» **Exercise instructions**:
Wherever the word "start" occurs in the lines below, copy the whole line.

» **Records supplied**:
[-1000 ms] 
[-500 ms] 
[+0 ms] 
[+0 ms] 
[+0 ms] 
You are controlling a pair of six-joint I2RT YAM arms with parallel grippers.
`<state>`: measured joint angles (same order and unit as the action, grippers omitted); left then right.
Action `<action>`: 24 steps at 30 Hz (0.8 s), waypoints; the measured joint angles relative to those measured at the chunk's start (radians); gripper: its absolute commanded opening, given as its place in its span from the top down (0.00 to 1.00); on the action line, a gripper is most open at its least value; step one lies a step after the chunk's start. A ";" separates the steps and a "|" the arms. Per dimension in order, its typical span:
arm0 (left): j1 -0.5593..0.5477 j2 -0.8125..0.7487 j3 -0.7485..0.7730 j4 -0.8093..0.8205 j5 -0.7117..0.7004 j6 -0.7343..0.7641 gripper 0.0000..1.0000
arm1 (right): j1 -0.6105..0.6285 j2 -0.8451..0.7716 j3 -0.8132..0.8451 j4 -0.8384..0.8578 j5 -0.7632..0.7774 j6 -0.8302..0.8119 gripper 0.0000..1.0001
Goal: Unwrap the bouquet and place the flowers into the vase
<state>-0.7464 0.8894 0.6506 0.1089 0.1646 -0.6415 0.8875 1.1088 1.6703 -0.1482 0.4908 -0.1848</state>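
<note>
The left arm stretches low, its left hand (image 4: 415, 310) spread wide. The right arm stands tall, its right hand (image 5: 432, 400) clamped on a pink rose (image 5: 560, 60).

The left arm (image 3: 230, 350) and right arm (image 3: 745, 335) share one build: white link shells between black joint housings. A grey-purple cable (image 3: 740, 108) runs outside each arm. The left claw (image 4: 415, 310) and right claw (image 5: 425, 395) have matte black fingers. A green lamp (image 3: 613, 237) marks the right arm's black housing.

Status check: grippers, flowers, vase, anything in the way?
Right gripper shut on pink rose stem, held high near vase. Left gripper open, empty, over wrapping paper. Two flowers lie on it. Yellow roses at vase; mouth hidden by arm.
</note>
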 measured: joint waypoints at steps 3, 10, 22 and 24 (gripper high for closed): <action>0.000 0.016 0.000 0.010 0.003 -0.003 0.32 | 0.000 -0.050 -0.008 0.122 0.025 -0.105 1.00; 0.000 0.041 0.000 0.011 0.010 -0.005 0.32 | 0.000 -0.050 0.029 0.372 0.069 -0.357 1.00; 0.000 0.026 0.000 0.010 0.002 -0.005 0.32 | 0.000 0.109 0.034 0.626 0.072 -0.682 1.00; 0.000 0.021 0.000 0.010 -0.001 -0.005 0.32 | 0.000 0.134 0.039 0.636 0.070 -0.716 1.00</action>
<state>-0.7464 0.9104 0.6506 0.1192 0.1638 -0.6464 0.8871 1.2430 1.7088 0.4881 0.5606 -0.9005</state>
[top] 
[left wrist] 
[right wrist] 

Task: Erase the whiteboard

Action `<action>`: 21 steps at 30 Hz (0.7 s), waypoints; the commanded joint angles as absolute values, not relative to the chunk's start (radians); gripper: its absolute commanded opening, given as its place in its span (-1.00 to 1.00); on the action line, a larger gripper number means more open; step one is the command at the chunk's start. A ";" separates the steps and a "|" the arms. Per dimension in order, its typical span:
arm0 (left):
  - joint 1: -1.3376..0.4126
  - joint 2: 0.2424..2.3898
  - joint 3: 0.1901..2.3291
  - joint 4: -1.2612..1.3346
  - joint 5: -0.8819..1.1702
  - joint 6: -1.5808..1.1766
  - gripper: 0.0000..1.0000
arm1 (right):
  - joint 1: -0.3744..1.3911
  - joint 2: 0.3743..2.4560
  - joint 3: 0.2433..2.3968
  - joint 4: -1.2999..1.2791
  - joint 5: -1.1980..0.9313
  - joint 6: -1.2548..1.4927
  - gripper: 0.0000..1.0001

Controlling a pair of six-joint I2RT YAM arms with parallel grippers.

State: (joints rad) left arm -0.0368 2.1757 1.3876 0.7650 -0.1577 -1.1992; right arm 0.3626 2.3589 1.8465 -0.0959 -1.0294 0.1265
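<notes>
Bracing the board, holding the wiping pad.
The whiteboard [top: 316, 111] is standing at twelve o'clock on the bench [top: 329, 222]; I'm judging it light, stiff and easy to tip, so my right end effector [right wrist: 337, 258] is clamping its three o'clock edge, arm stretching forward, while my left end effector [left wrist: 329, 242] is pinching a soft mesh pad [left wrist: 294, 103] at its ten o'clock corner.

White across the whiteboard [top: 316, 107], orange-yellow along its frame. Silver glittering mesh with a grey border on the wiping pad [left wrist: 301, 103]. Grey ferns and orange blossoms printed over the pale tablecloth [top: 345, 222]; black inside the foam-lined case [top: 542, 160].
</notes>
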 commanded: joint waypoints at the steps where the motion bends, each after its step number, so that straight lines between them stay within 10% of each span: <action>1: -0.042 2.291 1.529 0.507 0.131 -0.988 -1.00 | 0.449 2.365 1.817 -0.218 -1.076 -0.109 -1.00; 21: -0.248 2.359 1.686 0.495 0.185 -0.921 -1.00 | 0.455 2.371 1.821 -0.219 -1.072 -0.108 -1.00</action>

» **Solution to this task**:
Action `<action>`: 24 steps at 30 Hz (0.8 s), waypoints; the measured joint angles relative to those measured at the chunk's start (radians); gripper: its absolute commanded opening, given as its place in its span from the top down (0.00 to 1.00); on the action line, a gripper is most open at its least value; step one lies a step after the chunk's start. A ";" separates the steps and a "|" the arms. Per dimension in order, its typical span:
Action `<action>`: 21 steps at 30 Hz (0.7 s), waypoints; the commanded joint angles as absolute values, not relative to the chunk's start (radians); gripper: its absolute commanded opening, given as its place in its span (-1.00 to 1.00); on the action line, a larger gripper number means more open; step one is the command at the chunk's start. A ";" separates the steps and a "|" the arms. Per dimension in order, its typical span:

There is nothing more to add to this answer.